Contributing

Contributions are welcome, and they are greatly appreciated! Every little bit helps, and credit will always be given.

You can contribute in many ways:

Types of Contributions

Report Bugs

Report bugs at https://github.com/mass-matrix/mzx/issues.

If you are reporting a bug, please include:

  • Your operating system name and version.

  • Any details about your local setup that might be helpful in troubleshooting.

  • Detailed steps to reproduce the bug.

Fix Bugs

Look through the GitHub issues for bugs. Anything tagged with “bug” and “help wanted” is open to whoever wants to implement it.

Implement Features

Look through the GitHub issues for features. Anything tagged with “enhancement” and “help wanted” is open to whoever wants to implement it.

Write Documentation

mzx could always use more documentation, whether in the Sphinx docs under docs/, in docstrings, or in README.rst.

Submit Feedback

The best way to send feedback is to file an issue at https://github.com/mass-matrix/mzx/issues.

If you are proposing a feature:

  • Explain in detail how it would work.

  • Keep the scope as narrow as possible, to make it easier to implement.

  • Remember that this is a volunteer-driven project, and that contributions are welcome :)

Get Started!

Ready to contribute? Here’s how to set up mzx for local development.

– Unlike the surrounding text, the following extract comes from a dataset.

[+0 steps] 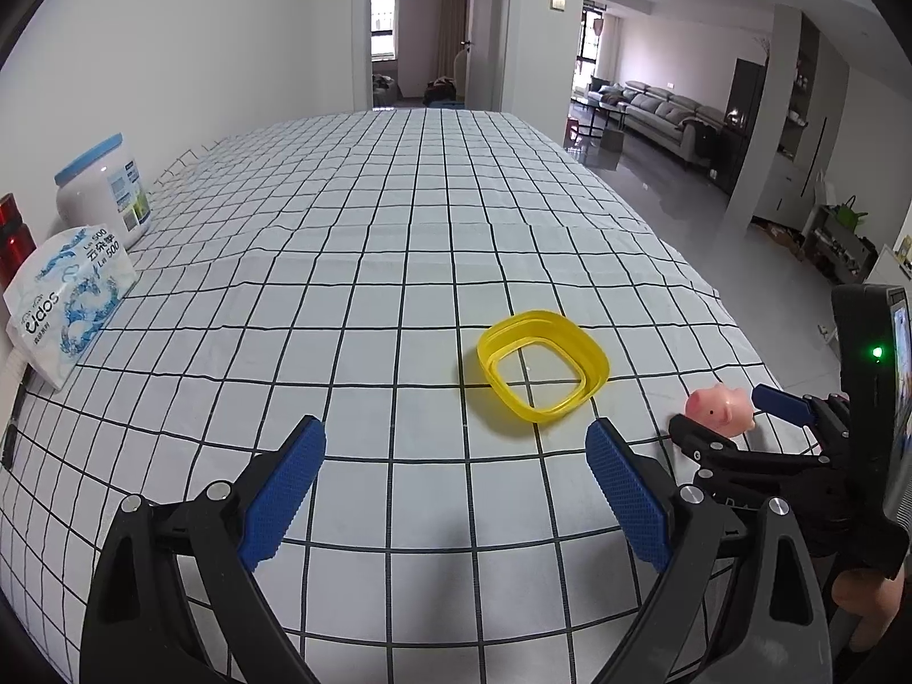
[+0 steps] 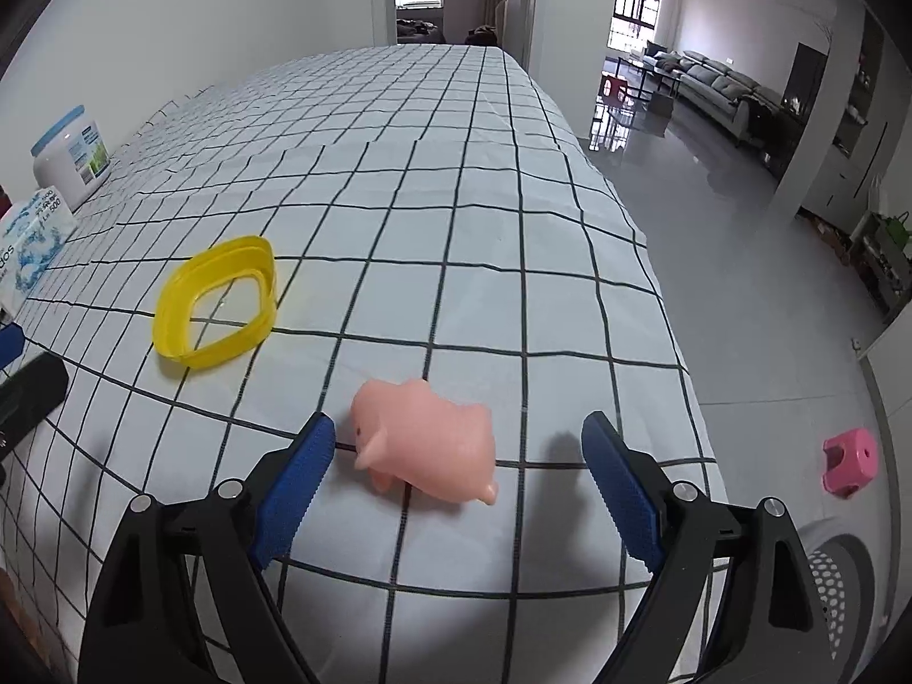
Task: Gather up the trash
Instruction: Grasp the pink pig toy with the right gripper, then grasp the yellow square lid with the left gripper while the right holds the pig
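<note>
**Pig toy between spread R fingers; yellow ring alone on cloth**

Table w/ white black-grid tablecloth [image 1: 399,239], running away toward a doorway. Near the front edge: pink pig toy [image 2: 424,436], standing on the cloth, snout facing left in right wrist view, tail end toward the right-hand finger.

Right gripper [image 2: 459,484]: jaws spread wide, blue pads either side of pig. Left-hand pad just beside the snout, contact unclear; right-hand pad well apart from the body. Nothing pinched. Same gripper seen from left wrist view at far right [image 1: 735,419], pig sitting between its blue tips, a hand below on the grip.

Left gripper [image 1: 456,484]: also spread wide, empty, hovering over bare cloth. Yellow ring [image 1: 541,365] — squarish, rounded corners, open middle showing grid lines through it — lying flat on the cloth just ahead and right of centre, not between the pads, not touched. In right wrist view, ring to the left of pig, near but apart.

Along the wall on the left side: tissue pack [image 1: 62,302], blue-and-white print; behind it white tub w/ blue lid [image 1: 105,188]; red bottle [image 1: 11,233] partly cut off at frame edge.

Off the table, right wrist view: pink stool [image 2: 849,459] on grey floor, and a white perforated bin [image 2: 838,587] at lower right, only partly visible. Sofa [image 1: 667,108] in the room beyond.
</note>
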A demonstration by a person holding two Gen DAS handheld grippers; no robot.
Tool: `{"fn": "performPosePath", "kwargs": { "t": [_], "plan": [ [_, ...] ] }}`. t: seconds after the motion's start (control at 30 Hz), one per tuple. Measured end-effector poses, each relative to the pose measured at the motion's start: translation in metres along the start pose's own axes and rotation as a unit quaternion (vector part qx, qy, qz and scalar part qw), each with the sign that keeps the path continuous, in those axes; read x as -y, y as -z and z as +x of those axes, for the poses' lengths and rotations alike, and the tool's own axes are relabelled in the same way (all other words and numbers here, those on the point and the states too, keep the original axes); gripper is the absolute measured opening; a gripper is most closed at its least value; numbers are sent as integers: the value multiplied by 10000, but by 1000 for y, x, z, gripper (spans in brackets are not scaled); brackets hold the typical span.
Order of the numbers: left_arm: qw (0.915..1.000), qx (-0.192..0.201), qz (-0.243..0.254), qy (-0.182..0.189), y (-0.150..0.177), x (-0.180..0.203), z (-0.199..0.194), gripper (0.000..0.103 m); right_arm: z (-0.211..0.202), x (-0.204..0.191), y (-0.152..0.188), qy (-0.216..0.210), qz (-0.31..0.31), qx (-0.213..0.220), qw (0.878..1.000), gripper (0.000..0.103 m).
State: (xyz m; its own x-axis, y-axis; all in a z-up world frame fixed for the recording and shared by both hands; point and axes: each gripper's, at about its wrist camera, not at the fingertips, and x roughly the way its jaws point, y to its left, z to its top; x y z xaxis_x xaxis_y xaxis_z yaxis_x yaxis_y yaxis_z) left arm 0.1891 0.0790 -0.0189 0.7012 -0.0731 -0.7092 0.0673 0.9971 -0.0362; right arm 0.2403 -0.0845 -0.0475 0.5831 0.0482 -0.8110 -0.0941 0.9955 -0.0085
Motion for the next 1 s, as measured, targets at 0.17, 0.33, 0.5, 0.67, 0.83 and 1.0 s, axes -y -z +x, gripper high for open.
{"fn": "performPosePath", "kwargs": {
  "t": [0.17, 0.33, 0.5, 0.67, 0.83, 1.0],
  "plan": [
    [10000, -8, 13, 6, 1, 1, 1, 91, -1, -3, 0, -27, -47, 44, 10000, 69],
    [10000, -38, 29, -1, 2, 3, 2, 91, -4, -4, 2, -159, -111, 79, 9998, 44],
    [9999, -88, 42, 55, 0, 16, 6, 91, -12, 0, 9, -229, -25, 180, 9996, 42],
    [9998, -133, 117, 48, -7, 35, 18, 91, -30, 19, 19, -310, 194, 327, 9988, 42],
    [9988, -421, 62, 226, -17, 53, 44, 91, -45, 35, 30, -427, 330, 436, 9976, 42],
    [9973, -719, -117, 125, -25, 64, 73, 91, -60, 45, 38, -453, 355, 592, 9966, 42]
  ]
}}
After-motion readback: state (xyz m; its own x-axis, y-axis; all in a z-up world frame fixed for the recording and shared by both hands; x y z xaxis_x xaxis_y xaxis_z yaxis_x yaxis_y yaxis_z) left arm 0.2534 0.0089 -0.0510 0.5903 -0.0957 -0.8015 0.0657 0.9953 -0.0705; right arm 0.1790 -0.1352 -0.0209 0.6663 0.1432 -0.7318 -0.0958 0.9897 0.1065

  1. Fork the mzx repo on GitHub.

  2. Clone your fork locally:

    $ git clone https://github.com/your_name_here/mzx.git
    
  3. Create a virtual environment and install dependencies. With uv (used by the Makefile):

    $ cd mzx/
    $ make setup
    $ source .venv/bin/activate
    $ make install
    

    Or with plain pip:

    $ python -m venv .venv
    $ source .venv/bin/activate
    $ pip install -r requirements.txt
    $ pip install -e .
    
  4. Create a branch for local development:

    $ git checkout -b name-of-your-bugfix-or-feature
    

    Now you can make your changes locally.

  5. Before opening a PR, run the checks the project uses:

    $ make lint
    $ make mypy
    $ make test
    
  6. Commit your changes and push your branch to GitHub:

    $ git add .
    $ git commit -m "Your detailed description of your changes."
    $ git push origin name-of-your-bugfix-or-feature
    
  7. Submit a pull request through the GitHub website.

Pull Request Guidelines

Before you submit a pull request, check that it meets these guidelines:

  1. The pull request should include tests when practical.

  2. If the pull request adds functionality, the docs should be updated. Put your new functionality into a function with a docstring, and add the feature to the list in README.rst if it is user-facing.